The HBaseStreamWriter is for writing a dataframe to a HBase table in streaming mode.
-
The following connection properties are required to be able to connect to a HBase environment
- connection.hbase.zookeeper.quorum: a comma-separated list of hosts on which ZooKeeper servers are running
- connection.hbase.zookeeper.property.clientPort: the port number at which ZooKeeper servers are running on each host
- connection.zookeeper.znode.parent: the root znode that will contain all the znodes created/used by HBase
- connection.core-site.xml: the core-site configuration
- connection.hdfs-site.xml: the hdfs-site configuration
- connection.hbase-site.xml: the hbase-site configuration
Note: if option 6 is configured, then option 1, 2, 3 are ignored.
-
The following two options are mandatory in secured hbase environment 7. connection.hadoop.security.authentication: it must be the value of kerberos 8. connection.hbase.security.authentication: it must be the value of kerberos
-
The table property specifies the target HBase table to which the data will be writing.
-
The following defines the data mapping of columns from source dataframe to the columns in the target HBase table:
columnsMapping: src-col1: "col-family1:dst-col1" src-col2: "col-family2:dst-col2" ...
Where: src-col1, src-col2, ... are the columns from the source dataframe, and col-family1:dst-col1, col-family2:dst-col2, ... are the target columns in HBase.
-
The row-key is defined as follows:
rowKey: concatenator: "^" from: src-col1,src-col2 # fields from source separated by comma _**Note: if the rowKey is not defined, then uuid will be generated.**_
The above configuration creates the row-key of target HBase table as src-col1^src-col2
-
The options property defines the writing behavior including the checkpoint location.
-
The checkpointLocation can be specified as one write-option.
-
The trigger mode must be one of the following values:
- continuous - trigger a continuous query to checkpoint by an interval
- processingTime - trigger a micro-batch query to start (one micro-batch) by an interval
- once - trigger the streaming process one time
-
The output mode must be one of the following values:
- complete - all the rows in the streaming DataFrame/Dataset will be written to the sink every time there are some updates.

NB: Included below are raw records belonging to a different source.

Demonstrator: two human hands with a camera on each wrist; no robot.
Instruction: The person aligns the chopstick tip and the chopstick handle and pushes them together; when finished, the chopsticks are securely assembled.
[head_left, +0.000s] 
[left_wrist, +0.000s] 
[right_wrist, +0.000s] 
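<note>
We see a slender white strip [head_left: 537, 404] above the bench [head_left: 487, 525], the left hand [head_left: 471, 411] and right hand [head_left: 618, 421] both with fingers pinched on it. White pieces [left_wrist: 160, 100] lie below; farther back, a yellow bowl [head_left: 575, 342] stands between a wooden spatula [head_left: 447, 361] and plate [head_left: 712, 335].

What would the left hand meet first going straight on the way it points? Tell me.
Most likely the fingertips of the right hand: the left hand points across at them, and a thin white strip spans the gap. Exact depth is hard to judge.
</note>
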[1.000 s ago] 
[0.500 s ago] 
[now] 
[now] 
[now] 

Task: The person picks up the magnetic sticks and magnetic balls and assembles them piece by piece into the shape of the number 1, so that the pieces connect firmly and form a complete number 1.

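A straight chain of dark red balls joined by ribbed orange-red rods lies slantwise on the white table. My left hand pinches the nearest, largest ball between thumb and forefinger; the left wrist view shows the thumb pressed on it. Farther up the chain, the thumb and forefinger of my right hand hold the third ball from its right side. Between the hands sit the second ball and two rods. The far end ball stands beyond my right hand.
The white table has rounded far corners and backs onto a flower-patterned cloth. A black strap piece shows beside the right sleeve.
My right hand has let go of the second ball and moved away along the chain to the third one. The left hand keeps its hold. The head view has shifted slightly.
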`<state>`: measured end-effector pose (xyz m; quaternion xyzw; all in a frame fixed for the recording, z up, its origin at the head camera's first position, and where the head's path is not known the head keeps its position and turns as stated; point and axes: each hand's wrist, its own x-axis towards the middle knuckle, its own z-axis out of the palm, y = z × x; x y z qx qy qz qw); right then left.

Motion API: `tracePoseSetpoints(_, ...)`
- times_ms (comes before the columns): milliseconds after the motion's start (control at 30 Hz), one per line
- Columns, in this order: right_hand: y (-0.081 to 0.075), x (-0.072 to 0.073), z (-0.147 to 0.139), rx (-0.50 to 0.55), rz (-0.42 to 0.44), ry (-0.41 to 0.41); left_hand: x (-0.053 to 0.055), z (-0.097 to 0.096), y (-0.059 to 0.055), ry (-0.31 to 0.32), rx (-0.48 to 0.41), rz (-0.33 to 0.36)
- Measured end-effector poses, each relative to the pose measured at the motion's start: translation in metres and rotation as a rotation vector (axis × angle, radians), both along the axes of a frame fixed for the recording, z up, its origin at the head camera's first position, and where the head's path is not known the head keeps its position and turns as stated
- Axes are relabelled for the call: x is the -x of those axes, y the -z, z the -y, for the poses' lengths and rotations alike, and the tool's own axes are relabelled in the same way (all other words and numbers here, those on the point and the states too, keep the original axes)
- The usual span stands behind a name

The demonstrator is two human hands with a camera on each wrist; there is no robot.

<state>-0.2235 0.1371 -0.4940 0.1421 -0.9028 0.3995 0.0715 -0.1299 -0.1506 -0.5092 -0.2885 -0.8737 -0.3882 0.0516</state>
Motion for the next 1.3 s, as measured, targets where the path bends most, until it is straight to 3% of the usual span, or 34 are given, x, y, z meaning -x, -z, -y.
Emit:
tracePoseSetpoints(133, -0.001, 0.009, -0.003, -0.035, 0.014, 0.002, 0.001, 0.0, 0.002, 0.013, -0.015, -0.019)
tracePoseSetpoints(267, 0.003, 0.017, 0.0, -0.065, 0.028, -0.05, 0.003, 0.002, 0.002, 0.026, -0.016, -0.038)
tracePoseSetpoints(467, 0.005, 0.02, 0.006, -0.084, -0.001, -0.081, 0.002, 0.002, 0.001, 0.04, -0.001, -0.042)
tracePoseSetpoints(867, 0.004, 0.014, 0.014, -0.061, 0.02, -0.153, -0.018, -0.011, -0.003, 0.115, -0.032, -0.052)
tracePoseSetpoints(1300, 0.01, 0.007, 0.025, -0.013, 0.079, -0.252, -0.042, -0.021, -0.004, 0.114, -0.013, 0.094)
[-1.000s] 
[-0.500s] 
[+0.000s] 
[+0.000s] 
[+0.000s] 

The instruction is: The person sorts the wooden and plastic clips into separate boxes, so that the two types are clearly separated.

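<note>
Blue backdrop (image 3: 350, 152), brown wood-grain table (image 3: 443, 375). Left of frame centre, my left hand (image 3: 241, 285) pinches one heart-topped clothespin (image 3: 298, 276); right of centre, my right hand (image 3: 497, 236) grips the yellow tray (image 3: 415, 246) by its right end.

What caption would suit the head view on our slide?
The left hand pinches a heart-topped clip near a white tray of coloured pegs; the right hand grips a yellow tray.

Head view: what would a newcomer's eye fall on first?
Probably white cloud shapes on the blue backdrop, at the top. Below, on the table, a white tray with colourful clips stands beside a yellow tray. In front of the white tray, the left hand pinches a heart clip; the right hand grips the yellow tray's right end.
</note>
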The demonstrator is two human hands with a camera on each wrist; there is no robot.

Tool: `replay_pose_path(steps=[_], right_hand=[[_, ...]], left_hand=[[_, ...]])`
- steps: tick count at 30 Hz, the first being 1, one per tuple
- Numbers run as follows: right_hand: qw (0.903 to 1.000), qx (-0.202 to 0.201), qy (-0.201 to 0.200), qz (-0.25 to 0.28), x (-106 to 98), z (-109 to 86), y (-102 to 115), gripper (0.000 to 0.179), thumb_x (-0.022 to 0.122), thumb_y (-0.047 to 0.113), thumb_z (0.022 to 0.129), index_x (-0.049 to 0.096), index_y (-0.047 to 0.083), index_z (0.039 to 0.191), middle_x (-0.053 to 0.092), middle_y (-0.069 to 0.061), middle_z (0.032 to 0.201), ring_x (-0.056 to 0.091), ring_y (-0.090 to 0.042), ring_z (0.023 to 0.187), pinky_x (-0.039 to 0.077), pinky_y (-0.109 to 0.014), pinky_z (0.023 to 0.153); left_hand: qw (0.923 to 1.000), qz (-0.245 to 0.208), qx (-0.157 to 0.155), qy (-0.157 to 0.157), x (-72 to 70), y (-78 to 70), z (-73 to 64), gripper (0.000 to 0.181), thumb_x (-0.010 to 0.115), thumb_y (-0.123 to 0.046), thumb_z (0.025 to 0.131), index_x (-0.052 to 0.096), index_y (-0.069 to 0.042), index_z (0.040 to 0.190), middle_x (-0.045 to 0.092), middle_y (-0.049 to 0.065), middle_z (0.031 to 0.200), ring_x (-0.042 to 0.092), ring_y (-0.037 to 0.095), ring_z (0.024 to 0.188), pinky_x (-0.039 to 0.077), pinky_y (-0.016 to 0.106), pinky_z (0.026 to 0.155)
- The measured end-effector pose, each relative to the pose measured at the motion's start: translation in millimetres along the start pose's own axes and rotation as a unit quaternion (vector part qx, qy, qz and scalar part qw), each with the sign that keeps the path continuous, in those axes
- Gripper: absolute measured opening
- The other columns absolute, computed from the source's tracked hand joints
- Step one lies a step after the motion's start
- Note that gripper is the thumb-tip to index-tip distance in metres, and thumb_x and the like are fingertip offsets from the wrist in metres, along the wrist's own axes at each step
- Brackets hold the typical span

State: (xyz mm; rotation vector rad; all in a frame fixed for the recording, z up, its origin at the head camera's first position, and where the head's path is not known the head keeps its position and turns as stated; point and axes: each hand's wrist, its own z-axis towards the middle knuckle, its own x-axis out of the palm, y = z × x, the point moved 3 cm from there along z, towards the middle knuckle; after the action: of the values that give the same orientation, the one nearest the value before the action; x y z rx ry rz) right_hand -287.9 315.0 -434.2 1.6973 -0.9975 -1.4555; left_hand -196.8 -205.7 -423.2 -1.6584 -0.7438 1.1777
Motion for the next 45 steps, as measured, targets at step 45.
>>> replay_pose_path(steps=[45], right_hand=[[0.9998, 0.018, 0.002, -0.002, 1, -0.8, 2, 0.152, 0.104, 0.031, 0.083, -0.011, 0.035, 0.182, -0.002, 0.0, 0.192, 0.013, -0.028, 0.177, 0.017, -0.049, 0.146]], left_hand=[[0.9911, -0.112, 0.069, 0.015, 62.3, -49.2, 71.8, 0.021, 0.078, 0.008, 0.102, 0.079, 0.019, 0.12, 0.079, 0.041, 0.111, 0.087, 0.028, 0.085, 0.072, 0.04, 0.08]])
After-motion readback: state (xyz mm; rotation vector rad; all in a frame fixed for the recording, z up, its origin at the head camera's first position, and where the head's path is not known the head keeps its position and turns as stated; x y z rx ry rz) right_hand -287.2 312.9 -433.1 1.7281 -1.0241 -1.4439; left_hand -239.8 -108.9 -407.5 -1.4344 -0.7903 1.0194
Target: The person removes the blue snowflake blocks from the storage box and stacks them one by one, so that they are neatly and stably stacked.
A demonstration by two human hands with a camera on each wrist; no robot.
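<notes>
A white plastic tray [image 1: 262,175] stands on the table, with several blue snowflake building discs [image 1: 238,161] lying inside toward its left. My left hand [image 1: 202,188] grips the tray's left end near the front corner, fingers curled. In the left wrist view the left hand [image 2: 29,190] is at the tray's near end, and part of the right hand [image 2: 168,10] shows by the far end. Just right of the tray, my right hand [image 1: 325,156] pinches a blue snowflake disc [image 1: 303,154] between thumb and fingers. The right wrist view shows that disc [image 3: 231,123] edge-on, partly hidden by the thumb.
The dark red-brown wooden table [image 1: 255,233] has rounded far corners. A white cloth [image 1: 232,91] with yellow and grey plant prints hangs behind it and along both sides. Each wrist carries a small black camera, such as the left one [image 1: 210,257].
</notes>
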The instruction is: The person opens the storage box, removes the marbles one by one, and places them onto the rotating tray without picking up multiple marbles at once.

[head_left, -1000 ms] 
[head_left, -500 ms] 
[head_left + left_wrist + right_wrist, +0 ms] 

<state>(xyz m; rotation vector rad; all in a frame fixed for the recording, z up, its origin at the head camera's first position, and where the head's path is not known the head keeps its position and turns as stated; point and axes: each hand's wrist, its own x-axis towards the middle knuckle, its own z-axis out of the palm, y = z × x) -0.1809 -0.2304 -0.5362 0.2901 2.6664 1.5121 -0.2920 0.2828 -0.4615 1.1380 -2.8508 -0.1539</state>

- append - only the new rows in the streaming DataFrame/Dataset will be written to the sink.
- update - only the rows that were updated in the streaming DataFrame/Dataset will be written to the sink every time there are some updates.
-
The test.waittimeMS is for testing purpose which specify how long the streaming run will be last.
Actor Class: com.qwshen.etl.sink.HBaseStreamWriter
The definition of HBaseStreamWriter:
- In YAML format
actor:
type: hbase-stream-writer
properties:
connection:
hbase.zookeeper.quorum: 127.0.0.1
hbase.zookeeper.property.clientPort: 2181
zookeeper.znode.parent: "/hbase-unsecure"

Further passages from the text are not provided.